As I dropped off my smiling girl on the first day, I started re-imagining my professional life: Time to write, read professionally, think clearly and even drink that extra cup of coffee every now and then.
All of those dreams came to a screeching halt when I picked my daughter up on the first long day. The tears in her eyes and the panic in her face told me everything.
Those of you who read some of my earlier blogs, know that last year my daughter refused to use the bathroom at school. That decision caused both of us tremendous anxiety.
The teachers, last year, reassured me that when she was ready to go to the bathroom she would. All she needed, they said, was time.
Truth be told, I had mixed feelings about this approach. On one hand, I know that letting kids come to something on their own is more engaging than being told what to do. On the other hand, I was worried that my daughter was standing in her own way of being happy. Even more worrisome to me was that her decision was affecting her health. She developed chapped lips, sore fingers (from biting her nails) and had nightmares about staying at school for long days. A part of me wanted her teachers to lead her to this decision quickly so she could see how much happier she could be at school.
But I listened to her teachers and hoped it would work.
9 months went by and my strong willed daughter certainly became more comfortable with the teachers, but never once went to the bathroom.
When the school year came to a close, her lips and nails cleared up, and she seemed less anxious. To top it off, she announced that she would go to the bathroom with teachers at her new school. Needless to say, I was thrilled. Sure, it took awhile I thought but I was convinced that by letting her take the lead, we could finally put this ordeal behind us.
Unfortunately, I was wrong.
On the first long day at her new school, she told me that she changed her mind about going to the bathroom with her teachers. My heart dropped and all of the anxiety that we both had the year before came flooding back.

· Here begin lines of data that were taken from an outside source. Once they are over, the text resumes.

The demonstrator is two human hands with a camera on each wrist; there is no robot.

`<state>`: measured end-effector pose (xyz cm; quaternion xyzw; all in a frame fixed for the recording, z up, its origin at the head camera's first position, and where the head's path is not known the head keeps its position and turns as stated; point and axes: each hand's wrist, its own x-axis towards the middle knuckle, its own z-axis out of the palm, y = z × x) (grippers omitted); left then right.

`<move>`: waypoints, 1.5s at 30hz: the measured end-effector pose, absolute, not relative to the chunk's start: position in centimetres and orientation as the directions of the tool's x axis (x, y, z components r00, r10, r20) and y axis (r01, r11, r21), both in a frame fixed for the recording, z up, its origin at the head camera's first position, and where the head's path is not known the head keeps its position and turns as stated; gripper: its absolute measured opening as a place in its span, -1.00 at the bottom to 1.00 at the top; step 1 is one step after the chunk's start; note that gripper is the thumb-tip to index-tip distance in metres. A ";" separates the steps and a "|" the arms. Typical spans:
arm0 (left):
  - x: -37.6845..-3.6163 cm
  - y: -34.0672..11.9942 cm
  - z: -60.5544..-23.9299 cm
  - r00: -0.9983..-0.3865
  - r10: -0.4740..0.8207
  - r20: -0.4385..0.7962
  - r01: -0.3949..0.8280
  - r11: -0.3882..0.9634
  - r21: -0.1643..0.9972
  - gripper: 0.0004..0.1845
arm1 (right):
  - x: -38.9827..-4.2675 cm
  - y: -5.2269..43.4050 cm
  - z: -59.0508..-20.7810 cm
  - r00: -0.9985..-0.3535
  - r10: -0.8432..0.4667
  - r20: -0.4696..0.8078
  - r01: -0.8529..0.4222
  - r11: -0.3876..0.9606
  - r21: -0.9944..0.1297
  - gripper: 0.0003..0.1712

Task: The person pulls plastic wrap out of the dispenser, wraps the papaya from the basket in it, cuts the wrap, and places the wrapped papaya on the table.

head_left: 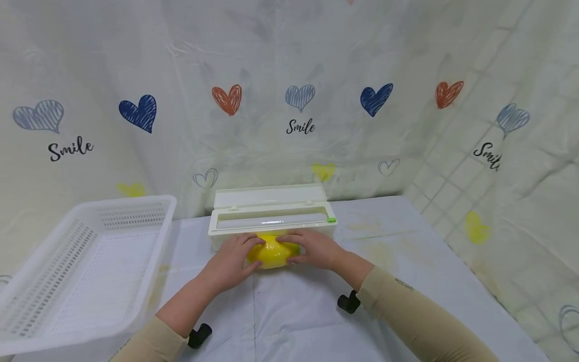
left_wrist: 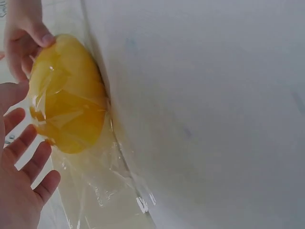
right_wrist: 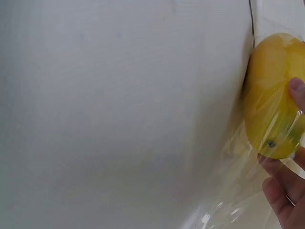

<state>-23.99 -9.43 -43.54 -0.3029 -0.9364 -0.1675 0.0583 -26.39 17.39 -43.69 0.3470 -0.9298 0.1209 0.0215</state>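
Head view: yellow fruit (head_left: 273, 253) lay on the table (head_left: 407, 261), touching the front of the cling-film dispenser (head_left: 271, 217); left hand (head_left: 231, 262) and right hand (head_left: 314, 247) cupped it from either side, fingers curled onto it. White basket (head_left: 86, 261) stood well left.
Left wrist view: film (left_wrist: 102, 183) lay creased over the fruit, loose sheet trailing; left fingers (left_wrist: 28, 155) spread, barely touching.
Right wrist view: right fingertips (right_wrist: 296, 90) pressed film on the skin.
Technique: best smoothed from the crown downward, slack tucked under, film kept taut.
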 end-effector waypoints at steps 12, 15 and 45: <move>-24.1 -9.2 -43.5 -0.826 0.533 0.183 0.564 0.775 0.285 -0.49 | -26.0 17.4 -44.3 -0.753 -0.645 0.127 -0.657 0.742 -0.130 -0.10; -24.1 -9.2 -43.5 -0.828 0.528 0.188 0.560 0.775 0.292 -0.49 | -26.1 17.2 -44.4 -0.737 -0.659 0.147 -0.675 0.730 -0.113 -0.13; -24.1 -10.0 -41.5 -0.705 0.641 0.303 0.706 0.675 0.214 -0.28 | -26.5 17.8 -41.4 -0.780 -0.625 -0.024 -0.539 0.692 -0.481 -0.17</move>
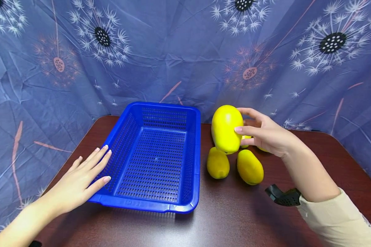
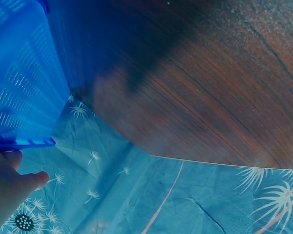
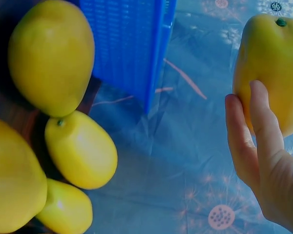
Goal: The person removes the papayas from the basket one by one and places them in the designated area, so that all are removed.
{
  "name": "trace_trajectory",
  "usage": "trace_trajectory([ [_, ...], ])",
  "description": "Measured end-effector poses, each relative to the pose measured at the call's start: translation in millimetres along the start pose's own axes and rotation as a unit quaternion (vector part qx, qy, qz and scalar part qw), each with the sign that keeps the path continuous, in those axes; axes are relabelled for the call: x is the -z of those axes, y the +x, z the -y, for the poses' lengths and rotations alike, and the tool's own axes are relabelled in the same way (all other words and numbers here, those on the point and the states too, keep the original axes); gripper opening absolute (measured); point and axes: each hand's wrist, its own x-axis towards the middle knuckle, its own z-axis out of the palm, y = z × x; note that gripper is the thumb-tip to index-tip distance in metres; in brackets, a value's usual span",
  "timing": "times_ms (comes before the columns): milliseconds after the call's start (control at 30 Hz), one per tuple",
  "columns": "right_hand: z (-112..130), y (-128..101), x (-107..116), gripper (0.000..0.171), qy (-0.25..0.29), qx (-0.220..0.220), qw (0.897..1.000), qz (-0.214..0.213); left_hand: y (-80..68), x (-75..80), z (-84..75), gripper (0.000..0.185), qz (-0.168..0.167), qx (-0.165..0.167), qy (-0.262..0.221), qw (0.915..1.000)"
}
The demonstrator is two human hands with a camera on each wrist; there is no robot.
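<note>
My right hand (image 1: pixel 266 132) grips a yellow mango (image 1: pixel 227 128), thumb on its near side and fingers at its right side. It is raised over the other mangoes, and the right wrist view shows its green stem end up. Two more mangoes lie below it, one on the left (image 1: pixel 218 163) and one on the right (image 1: pixel 250 167); others behind are partly hidden by the hand. To the left stands a blue plastic basket (image 1: pixel 182 207) with slotted walls and a bare floor. Across its left rim rests my left hand (image 1: pixel 77 181), fingers extended.
The dark brown wooden table (image 1: pixel 228 216) carries everything. A blue cloth (image 1: pixel 173 44) with a dandelion print hangs close behind and around it. Near my right sleeve (image 1: pixel 343 219), a black strap (image 1: pixel 284 196) sticks out over the table.
</note>
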Motion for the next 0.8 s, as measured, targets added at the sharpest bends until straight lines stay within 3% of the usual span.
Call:
trace_trajectory([
  [367, -13.7, -9.5, 25.0, 0.049, -0.003, 0.009, 1.000, -0.024, 0.4, -0.5, -0.8, 0.062, -0.003, -0.002, 0.000, 1.0000],
  [800, -27.3, -23.5, 52.4, 0.046, 0.043, 0.054, 0.998, 0.017, 0.1, 0.4, -0.2, 0.061, 0.000, 0.001, 0.001, 1.0000],
])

I filled the teachers in on her ‘potty issue’ and what we had tried in the past. Both Ariana and I returned to school on Monday, not sure what to expect. Her two kind, loving but firm teachers took Ariana aside and let her know that in school she had go to the bathroom. If she didn’t, they told her she would be uncomfortable and unhappy.
They didn’t wait for Ariana to make this decision. Although they couldn’t force her to go to the bathroom, their persistence would make it much harder for Ariana to stick to her plan. They made this decision for her because they knew this was the responsible choice and the one that ultimately would help her grow.
The first day Ariana refused and when she did they offered her the choice of bringing in a potty from home, which she did.
When I picked her up the next day, her bright smile and peaceful face told me everything. She had finally gone to the bathroom with the teachers. By no means are we there yet, but for the first time Ariana had a glimpse of how much happier she could be at school.
What does this story teach me?
Don’t let your belief system get in the way of helping a child: This story reminds me that it’s far more complicated than having a philosophy and letting that philosophy guide your decisions. I am the first one to recommend more child led decisions, but in this situation ultimately Ariana needed a teacher to make the decision. Within the decision, Ariana had choices but her teachers were clear about what she had to do and why she had to do it.
As you teach this year, your students and their growth should be at the forefront of your decision making. There will be times when you can let children lead and there will be times when you need to take the lead.
Be willing to try something new: I want to be clear—I don’t think her old school made a mistake by seeing if Ariana would decide to do it herself The mistake would have been to continue along the same path after we could see it was not working.
At the start of this year remember to be aware of when something is working and/or not working and be willing to try something new until you find something that works for each and every student.